> ACTIVITY:
Reproduce the listing word for word. Skip any image.

________________________________________

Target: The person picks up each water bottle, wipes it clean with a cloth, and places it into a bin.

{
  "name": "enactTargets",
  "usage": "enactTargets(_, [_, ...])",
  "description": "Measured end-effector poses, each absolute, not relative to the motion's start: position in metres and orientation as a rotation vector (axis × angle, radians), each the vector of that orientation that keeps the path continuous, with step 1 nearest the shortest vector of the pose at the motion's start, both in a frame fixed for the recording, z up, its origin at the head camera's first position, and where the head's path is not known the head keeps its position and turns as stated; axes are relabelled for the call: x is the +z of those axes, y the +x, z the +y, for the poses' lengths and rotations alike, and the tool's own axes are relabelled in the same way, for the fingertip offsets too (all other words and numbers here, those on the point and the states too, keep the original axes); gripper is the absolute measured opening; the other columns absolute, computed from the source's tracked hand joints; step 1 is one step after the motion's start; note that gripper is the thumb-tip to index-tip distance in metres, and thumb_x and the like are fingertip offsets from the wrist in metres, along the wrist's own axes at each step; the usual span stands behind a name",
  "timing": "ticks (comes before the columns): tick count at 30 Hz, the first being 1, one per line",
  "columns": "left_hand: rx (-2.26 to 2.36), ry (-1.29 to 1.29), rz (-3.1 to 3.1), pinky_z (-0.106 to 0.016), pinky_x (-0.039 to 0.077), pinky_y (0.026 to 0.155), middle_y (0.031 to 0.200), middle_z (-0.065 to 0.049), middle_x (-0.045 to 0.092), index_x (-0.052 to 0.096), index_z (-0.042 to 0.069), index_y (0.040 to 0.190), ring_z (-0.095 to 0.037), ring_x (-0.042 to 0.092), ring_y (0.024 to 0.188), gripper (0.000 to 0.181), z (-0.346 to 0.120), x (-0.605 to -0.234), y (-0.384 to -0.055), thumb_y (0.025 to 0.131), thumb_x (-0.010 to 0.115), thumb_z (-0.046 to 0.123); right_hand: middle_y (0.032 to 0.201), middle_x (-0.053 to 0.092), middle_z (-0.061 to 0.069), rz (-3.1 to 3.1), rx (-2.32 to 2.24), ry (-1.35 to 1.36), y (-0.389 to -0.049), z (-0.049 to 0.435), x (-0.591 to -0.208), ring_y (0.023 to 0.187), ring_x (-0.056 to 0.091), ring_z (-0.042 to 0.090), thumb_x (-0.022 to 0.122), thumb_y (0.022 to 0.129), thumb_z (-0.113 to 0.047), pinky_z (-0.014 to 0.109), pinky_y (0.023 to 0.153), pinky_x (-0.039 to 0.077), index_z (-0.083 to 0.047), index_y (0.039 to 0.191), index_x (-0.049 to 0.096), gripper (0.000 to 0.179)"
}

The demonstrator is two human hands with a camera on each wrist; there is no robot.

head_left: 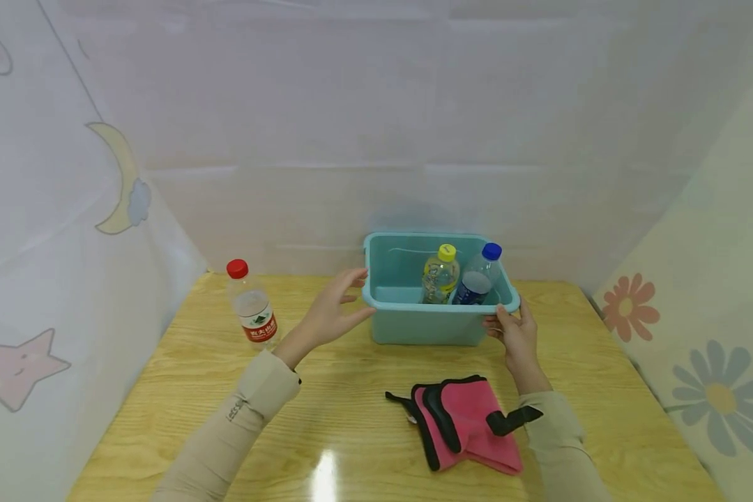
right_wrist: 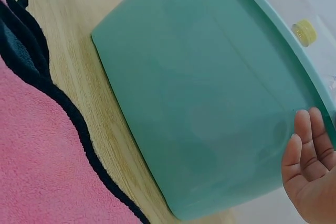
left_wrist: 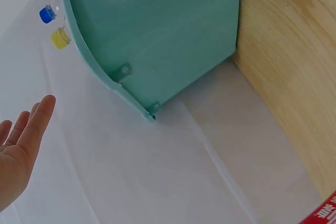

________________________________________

> WRITTEN ANSWER:
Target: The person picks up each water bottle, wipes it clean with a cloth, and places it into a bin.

{
  "name": "enactTargets",
  "usage": "enactTargets(_, [_, ...])",
  "description": "Measured end-effector poses, each absolute, not relative to the motion's start: position in metres and orientation as a rotation vector (axis × angle, radians), each the vector of that orientation that keeps the path continuous, with step 1 nearest the shortest vector of the pose at the motion's start, both in a frame fixed for the recording, z up, its origin at the head camera's first position, and where the head's path is not known the head keeps its position and turns as stated; axes are relabelled for the call: x is the +z of those axes, y the +x, z the +y, for the poses' lengths and rotations alike, and the tool's own axes are relabelled in the same way, for the fingertip offsets too (all other words and numbers here, those on the point and the states too, keep the original axes); gripper is the absolute measured opening; the other columns absolute, computed from the source's tracked hand joints; step 1 is one step after the motion's start; note that gripper is the thumb-tip to index-tip distance in metres, and thumb_x and the like are fingertip offsets from the wrist in metres, along the wrist's own axes at each step; the usual span stands behind a name",
  "timing": "ticks (comes before the columns): tick count at 30 Hz, the first being 1, one per line",
  "columns": "left_hand: rx (-2.26 to 2.36), ry (-1.29 to 1.29), rz (-3.1 to 3.1), pinky_z (-0.106 to 0.016), pinky_x (-0.039 to 0.077), pinky_y (0.026 to 0.155), middle_y (0.031 to 0.200), middle_z (-0.065 to 0.049), middle_x (-0.045 to 0.092), index_x (-0.052 to 0.096), index_z (-0.042 to 0.069), index_y (0.040 to 0.190), ring_z (-0.095 to 0.037), ring_x (-0.042 to 0.092), ring_y (0.024 to 0.188), gripper (0.000 to 0.181), z (-0.346 to 0.120), x (-0.605 to -0.234), y (-0.384 to -0.055), thumb_y (0.025 to 0.131), thumb_x (-0.010 to 0.115), thumb_z (-0.046 to 0.123); right_hand: middle_y (0.032 to 0.201), middle_x (-0.053 to 0.092), middle_z (-0.061 to 0.069), rz (-3.1 to 3.1), rx (-2.32 to 2.24), ry (-1.35 to 1.36), y (-0.389 to -0.049), z (-0.049 to 0.435), x (-0.591 to -0.208), ring_y (0.023 to 0.187), ring_x (-0.056 to 0.091), ring_z (-0.042 to 0.090), thumb_x (-0.022 to 0.122), thumb_y (0.022 to 0.129), thumb_z (-0.113 to 0.047), pinky_z (-0.014 to 0.109), pinky_y (0.023 to 0.153), pinky_x (-0.039 to 0.077), index_z (-0.083 to 0.047), index_y (0.039 to 0.191), index_x (-0.049 to 0.096), gripper (0.000 to 0.179)"
}

The demonstrator is two human hands with a camera on each wrist; there is no robot.

head_left: 
right_wrist: 
left_wrist: 

No more output is needed here.